The Alega Marine Sanctuary in American Samoa is a special place. It’s a place where turtles lay their eggs on the beach, sharks swim around the bay and young corals grow everywhere. Not too long ago, however, the local coral reefs had been devastated by overharvesting and pollution. What changed to allow these reefs to recover? Tisa Fa’amuli, a native Samoan and self-described eco-warrior, decided to take it upon herself to restore the reef. She created a website to raise awareness about the Sanctuary and expressed her mission to CORAL Board Member Michael Bennett, who recently visited American Samoa and had the opportunity to document and share Tisa’s inspiring story.
Tisa Fa’amuli’s story starts on the island of Tutuila where she was born and raised by her father Afenoa. Being the second of twelve children, Tisa learned many lessons from her father about working hard, providing for a large family and respecting the land. “This is where I learned about conservation,” Tisa notes. While growing up in the 50s, “these words were not used: conservation, sustainable. We lived it. We didn’t identify them. It was a way of life. It was a way for survival.” These lessons stuck with Tisa and shaped her future in unexpected ways.
At the age of 34, after numerous years living away from home, Tisa moved back to her hometown of Alega from San Diego, California and didn’t recognize her childhood village. The fish in the bay were gone, the coral reefs were dead and the beaches were covered in debris. Tisa soon realized “that this village needs to be restored.” To help kick start restoration efforts, Tisa and her two sons started clean-ups along the coastal highway and beaches. Local community members thought she had lost her mind “because nobody cleans the highway; it’s the government’s job.”

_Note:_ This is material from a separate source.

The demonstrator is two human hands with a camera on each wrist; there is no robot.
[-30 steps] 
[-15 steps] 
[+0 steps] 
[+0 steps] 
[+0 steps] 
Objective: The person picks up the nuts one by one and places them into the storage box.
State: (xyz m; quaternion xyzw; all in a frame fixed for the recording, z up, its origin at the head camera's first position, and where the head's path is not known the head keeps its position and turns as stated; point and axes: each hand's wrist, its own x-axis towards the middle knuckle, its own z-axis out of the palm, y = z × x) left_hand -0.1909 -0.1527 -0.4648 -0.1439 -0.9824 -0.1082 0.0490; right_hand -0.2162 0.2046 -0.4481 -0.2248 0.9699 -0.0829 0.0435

It was around this same time in 1980 that Tisa decided to start protecting a small strip of beach and coastal waters near her property, creating a self-declared marine sanctuary. Her goal was to restore the local marine life back to what it was when she was a child. She created her own no-take zone that was largely enforced by word of mouth and a variety of self-enforcement methods. She and her partner, Candy Mann, performed night patrols looking for poachers and used flash lights to scare them away, sometimes even getting in a kayak to chase them off of the protected area. In 1989, inspired by these experiences, Tisa started Tisa’s Barefoot Bar & Eco-Resort, using the profits to help fund her conservation efforts.
Over the years, Tisa learned to use education and outreach as an effective tool for protecting her special sanctuary and gaining local buy-in. By speaking with local fishermen and villagers, she could convince them about the importance of caring for the marine environment, not catching baby fish, or not catching entire schools of fish. “I would just engage them in conservation and have them really feel my heart as a sincere way (not) to come and destroy or kill the reef, walk on the reef (or) try to get the fish” explains Tisa. “I put it in forms of education that they understand.”
In order to ensure that these life lessons get passed down to future generations, Tisa has started training her grandchildren on how to protect the reef and has shared stories from her father about always caring for the land and taking pride in your roots. Thanks to Tisa’s time and effort, in 2013, the local government officially created a no-take Marine Protected Area (MPA) with a stated goal to “educate other communities how to start Marine Sanctuaries to protect our beautiful islands and education on indigenous fishing seasons and methods.” Tisa’s future goal is to have a place that is open to local people to come, learn and enjoy marine life in perpetuity, and, through her hard work and dedication, she has created just that opportunity.